Paul Ricoeur, el gran filósofo de la identidad narrativa, nos recuerda que “la identidad es un acto narrativo”. Somos, en esencia, el relato que nos contamos sobre nosotros mismos. La pertenencia no es entonces un ancla rígida a un lugar, sino la historia que tejemos con nuestros recuerdos, decisiones y sueños. Somos más que el lugar donde nacimos. Somos el resultado de un proceso imparable de construcción y reconstrucción, somos las olas del mar en constante movimiento que vienen y van sin aferrarse a la costa ni a la profundidad.

Jorge Luis Borges, un brillante escritor del siglo XX, mejor que nadie investigó los caminos de la memoria y el tiempo, y dijo que “el olvido es la única venganza y el único perdón”. En esta frase se halla una verdad profunda: la identidad, y con ella la pertenencia, es también una cuestión de qué recordamos y qué dejamos ir.
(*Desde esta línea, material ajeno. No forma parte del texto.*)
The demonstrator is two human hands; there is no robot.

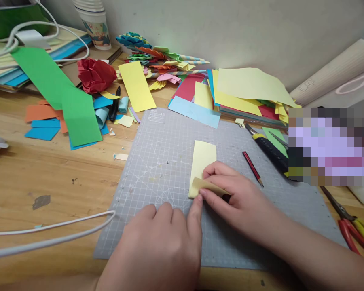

Olvidar no es solo perder, es también liberar. Recordar, en cambio, es afirmarnos, pero también atarnos a aquello que somos.

Por otro lado, Martin Heidegger caracteriza nuestra existencia como "estar-en-el-mundo" (Dasein), una presencia siempre ubicada, que simultáneamente define y es definida por su contexto. Este estar no es una fijación, sino un desplazamiento. Somos seres en cambio, en una permanente conversación con nuestro entorno, que a la vez nos transforma y nos es transformado. Por lo tanto, la pertenencia no es un punto estático, inmóvil, sino un flujo dinámico que nos atraviesa.

Esta fluidez también se expresa en la vivencia corporal, tal como instruyó Maurice Merleau-Ponty, quien afirmó que nuestro primer sitio en el mundo es el cuerpo. No solo residimos en lugares exteriores, sino que experimentamos la pertenencia mediante nuestra percepción, sensibilidad y movimiento. De este modo, el sentido de pertenencia está marcado por una vivencia que va más allá del mapa: es sentir, habitar, ser en el mundo.

Albert Camus, con su mirada sobre el exilio y el absurdo, añadió otra capa a esta reflexión. Para él, el hombre es un “exiliado perpetuo”, siempre en busca de sentido y pertenencia en un mundo que, a menudo, parece ajeno o indiferente. La pertenencia no es un punto final, sino una búsqueda constante, una tensión que define nuestra condición humana.

Entonces, cuando me preguntan “¿de dónde vienes?”, ya no respondo con un lugar físico. Un espacio que, aunque invisible, nos sostiene, nos define y nos acompaña en cada paso. Vengo de mis tiempos, de mis emociones, de mis encuentros y ausencias. Vengo de un espacio interior donde los recuerdos y los sueños se fusionan, se entrelazan el dolor y la esperanza, el olvido y la memoria. Vengo de una historia que no se limita a un punto geográfico, sino que se extiende como una trama viva donde todos los tiempos se cruzan.

Al fin y al cabo, pertenecer es aceptar que somos seres en tránsito, que nuestra identidad es un proceso vivo, imperfecto y inacabado, es una danza entre lo que fuimos, lo que somos y lo que deseamos ser. Nuestra auténtica pertenencia es un puente invisible que nos conecta con nosotros mismos y con el mundo, más allá de las barreras y los tiempos.

Quizás, entonces, la pregunta “¿de dónde vienes?” no sea para identificar un lugar, un punto geográfico, sino para invitar a la introspección, para hacer consciente ese espacio privado, íntimo, ese universo mutable donde se encuentra nuestra verdadera pertenencia. Y tú, ¿de dónde vienes? ¿Qué puertos internos te sostienen cuando el mundo afuera parece incierto? ¿Qué historias llevas contigo que te definen y transforman? En esa pregunta, tal vez, está la clave para entender no solo nuestro pasado, sino también el sentido profundo de nuestro estar en el mundo.